There is so much to learn from Portugal that the Drug Policy Alliance recently announced that a delegation of activists and victims of the drug war in the U.S. will be visiting the country this week. “Over 70 participants will be arriving from New York, Chicago, Los Angeles, San Francisco, North Carolina and other cities across the country, including representatives of more than 35 organizations and several media outlets that have been dedicated to covering the drug war and mass incarceration,” DPA said in a press release.

“Portugal’s experiment in decriminalizing all drugs has reduced stigma and normalized harm reduction protocols, which has resulted in exceptional public health outcomes – and the reduction of people incarcerated for low-level drug law offenses. It demonstrates that there is another way to approach drug use in a society that is far more successful than the methods that the U.S. has advanced since the Nixon administration. Portugal measures success in the saving and quality of a person’s life, not simply by their abstinence or how much we can punish them,” said Asha Bandele, Senior Director of Grants, Partnerships and Special Projects at the Drug Policy Alliance. “If we can understand how to prevent overdose and new HIV infections from intravenous drug use; and if we begin to dismantle some of the architecture that drives prison and jail populations, we can begin to fully realize a nation whose public health and safety protocols are centered on human rights and justice.”

According to the New York Times, some of the numbers coming out of Portugal are rather miraculous. “Portugal may be winning the war on drugs – by ending it.
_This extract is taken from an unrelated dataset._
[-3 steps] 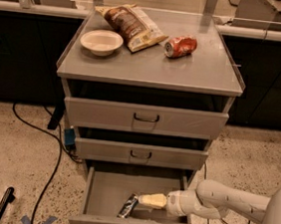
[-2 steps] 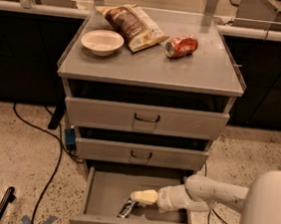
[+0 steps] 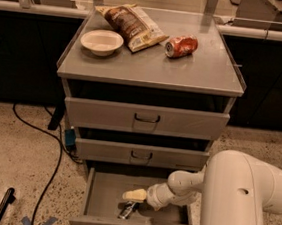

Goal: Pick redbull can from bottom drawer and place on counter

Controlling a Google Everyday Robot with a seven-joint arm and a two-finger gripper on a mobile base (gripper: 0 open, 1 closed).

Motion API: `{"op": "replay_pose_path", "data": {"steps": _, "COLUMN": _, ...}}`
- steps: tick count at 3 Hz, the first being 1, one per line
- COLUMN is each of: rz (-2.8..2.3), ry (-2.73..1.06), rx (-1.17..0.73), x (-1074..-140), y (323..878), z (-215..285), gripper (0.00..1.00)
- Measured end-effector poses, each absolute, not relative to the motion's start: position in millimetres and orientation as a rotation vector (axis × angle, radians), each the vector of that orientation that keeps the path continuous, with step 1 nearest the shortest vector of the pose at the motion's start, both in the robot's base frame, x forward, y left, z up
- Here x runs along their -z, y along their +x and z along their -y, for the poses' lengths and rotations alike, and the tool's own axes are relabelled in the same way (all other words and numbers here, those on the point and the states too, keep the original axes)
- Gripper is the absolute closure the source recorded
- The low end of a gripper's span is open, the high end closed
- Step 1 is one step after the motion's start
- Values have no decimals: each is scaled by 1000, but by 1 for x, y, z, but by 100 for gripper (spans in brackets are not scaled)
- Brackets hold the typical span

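The bottom drawer [image 3: 103,197] stands pulled out, and the slim can [image 3: 127,211] lies on its side on the drawer floor, near the middle and close to the drawer's front wall. It has not moved over the last second. What has moved is the gripper [image 3: 135,195]. A second ago it hung over the right half of the bottom drawer. Since then it has slid left across the drawer and now sits over the middle of it, just behind the slim can. The arm [image 3: 186,184] has swung further in from the drawer's right side and now fills much more of the view there.

Whether the gripper is released or clenched, I cannot tell. Nor can I tell whether it touches the slim can or hangs just clear of it. Nothing shows the can lifted off the drawer floor, so it looks not yet taken.

I read this as the end of the reach. The gripper is lining up with the can, and the grasp comes next. The can lies flat and could roll on the drawer floor if nudged, so the closing move needs care.

The counter [image 3: 150,70], high above the bottom drawer, is where the can must end up. It already carries a red soda can [image 3: 181,46], a bowl [image 3: 101,41] and a chip bag [image 3: 131,25], with bare grey metal towards its front edge.
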State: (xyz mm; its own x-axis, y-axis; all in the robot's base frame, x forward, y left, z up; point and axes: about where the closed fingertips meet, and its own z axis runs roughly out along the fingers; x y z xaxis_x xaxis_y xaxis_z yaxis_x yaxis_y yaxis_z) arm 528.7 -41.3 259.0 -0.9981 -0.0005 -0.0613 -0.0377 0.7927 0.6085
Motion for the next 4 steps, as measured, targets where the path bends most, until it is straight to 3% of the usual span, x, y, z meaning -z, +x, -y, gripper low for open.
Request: {"op": "replay_pose_path", "data": {"steps": 4, "rz": -2977, "ry": -83, "rx": -900, "x": -221, "y": 537, "z": 4, "gripper": 0}}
Today, the Health Ministry estimates that only about 25,000 Portuguese use heroin, down from 100,000 when the policy began.

“The number of Portuguese dying from overdoses plunged more than 85 percent before rising a bit in the aftermath of the European economic crisis of recent years. Even so, Portugal’s drug mortality rate is the lowest in Western Europe – one-tenth the rate of Britain or Denmark – and about one-fiftieth the latest number for the U.S.”

Decriminalization has been so successful in Portugal that their former Prime Minister – the man who oversaw the decrim implementation in 2001 – touted it recently during a speech to the United Nations, where he currently serves as Secretary-General.

“Current efforts have fallen short of the goal to eliminate the illicit drugs market,” said António Guterres. “We can promote efforts to stop organized crime while protecting human rights, enabling development and ensuring rights-based treatment and support. I am particularly proud of the results of the reforms I introduced in Portugal when I was prime minister almost 20 years ago.”

What Portugal did in 2001 will forever be seen as a landmark defeat for those who support drug prohibition as a fix for the “drug problem.” It will be seen as a catalyst for the eventual end of the worldwide regime of prohibition, much the same way the passage of Prop 215 in California in 1996 sounded the death knell for marijuana prohibition in the United States.